My own policy is that I don’t think any amount you have is enough and I don’t think any amount you have is too little. It’s about how you manage it. At times people wonder how we manage to pay salaries and still be able to do all that we’ve done. You may want to know this: I’ve hardly ever got 50% of my wage bill since I came here. At the initial stages, 16, 17 (percent). I was receiving barely 25, 26% of my monthly wage bill. Then by 2018 when the economy improved, we started having 30%, 40%. Now we are just about 50%; but we pay salaries earlier than other government workers. We pay salaries ahead of other universities in this country, 25thof every month, or earlier. Resources will always be scarce all over the world. Harvard doesn’t have everything it needs. Cambridge doesn’t have everything it needs. It’s about how you manage your resources; and largely we’ve been able to manage our resources. It marvels even our principals. We’re not owing. We built six hostels through internally generated revenuein one year. People ask: how did you get the resources? We have built laboratories, other infrastructure using IGR, apart from TETFund support. My hope is that this continues.

 

The issue that ruffled feathers at UNIOSUN lately has to do with the Establishment Law, which seems to exclude some people from vying for the highest position here. Some people feel they are being barred from what they are qualified for. What are your comments on this?
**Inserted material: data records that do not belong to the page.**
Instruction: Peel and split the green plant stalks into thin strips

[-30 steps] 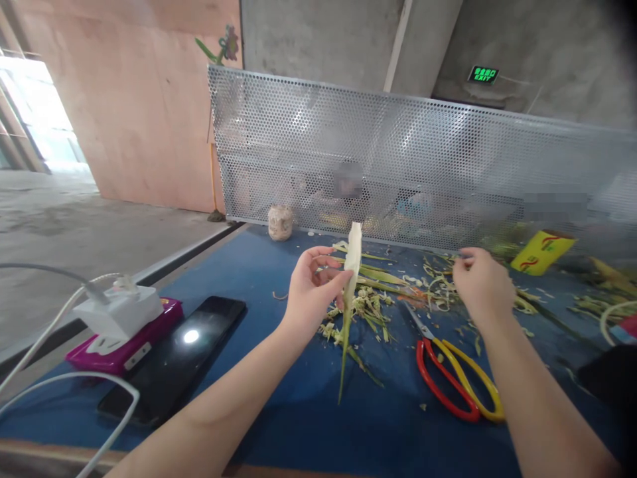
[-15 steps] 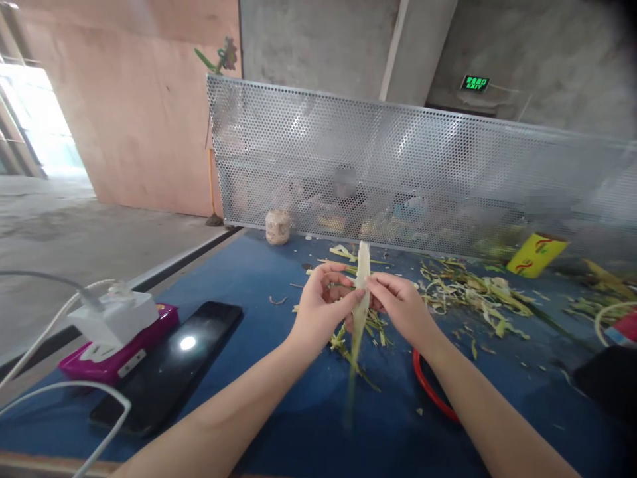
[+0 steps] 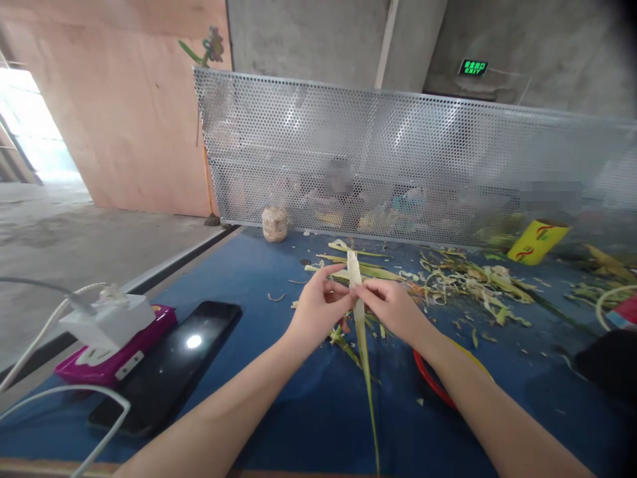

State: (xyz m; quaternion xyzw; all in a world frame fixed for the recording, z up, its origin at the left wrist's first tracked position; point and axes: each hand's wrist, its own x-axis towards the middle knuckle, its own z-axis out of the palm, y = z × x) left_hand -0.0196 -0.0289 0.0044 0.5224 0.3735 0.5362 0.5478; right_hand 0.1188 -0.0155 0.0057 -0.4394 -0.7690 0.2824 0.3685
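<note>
A long leaf strip point(image 3: 363, 338), whitish at its broad far end and green toward its thin tip, stretches from between my hands down toward the near table edge. My left hand point(image 3: 322, 302) pinches it from the left, thumb on top and fingers behind. From the other side, my right hand point(image 3: 393, 307) grips it between thumb and forefinger, close to the left thumb. Beneath and beyond the hands lie green leaf scraps point(image 3: 343, 342), partly hidden by the fingers. A red ring-shaped rim point(image 3: 432, 380) shows under my right forearm, which covers most of it.
On the blue table point(image 3: 213, 272) are a black phone point(image 3: 174, 365), a purple power strip point(image 3: 107, 365) with a white charger point(image 3: 107, 322), and a wrapped jar-like lump point(image 3: 275, 224). Leaf trimmings point(image 3: 468, 285) and a yellow cylinder point(image 3: 537, 242) lie right. A perforated metal screen point(image 3: 308, 139) stands behind.
The leaf strip's lower tip has swung to the right and its blurred end now shows sharply. Both hands stay on it, the right hand slightly further left.
</note>
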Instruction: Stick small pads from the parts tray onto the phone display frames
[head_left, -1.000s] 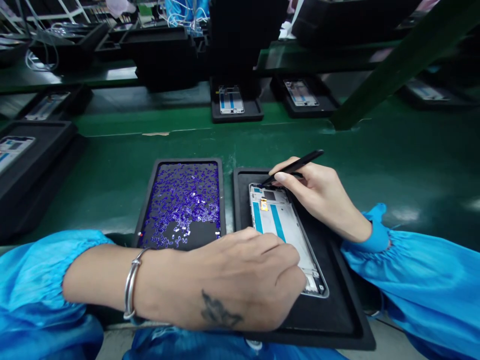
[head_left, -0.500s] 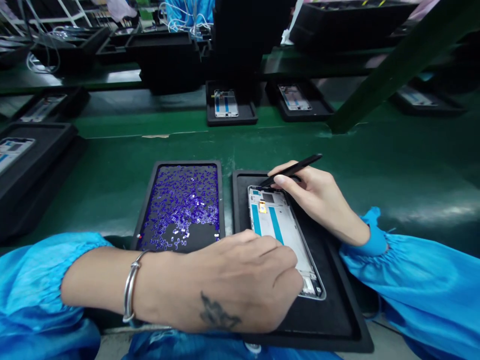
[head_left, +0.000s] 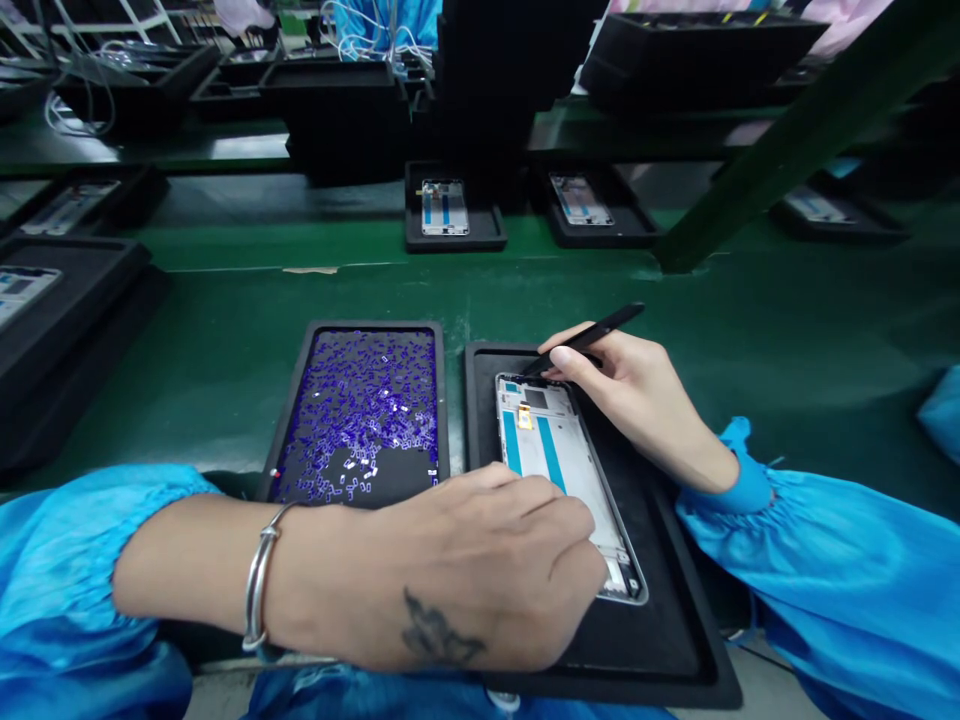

Every advert (and please, I’m speaking generally, not about UNIOSUN) is meant to exclude some people. Otherwise, JAMB would not talk about Five Credits; otherwise there would be no cut-off marks. And every advert is targeted towards excellence. Now, excellence is not 100%. If you score 70, it is excellent; 90 is also excellent. The furore about the so-called advertisement, honestly I don’t see it. Nobody is deliberately excluded, but every advert is meant to exclude some people. Otherwise, you would have a Senior Lecturer saying he wants to be VC. Otherwise you would have someone who is not working in the university system saying he wants to become VC. However, it’s a knotty issue. All I know is that every university has something called Establishment Law. The university has an Establishment Law 2006, not created by any of the operators here – not even the visitor;which clearly states the requirements, the qualification for every position, so why should people complain about it? You signed on into the system on the basis of that law. So, if I want to be dean, and the law that appointed me said that these are the qualifications for dean, and I don’t have it, why should that be an issue? I won’t say more than that.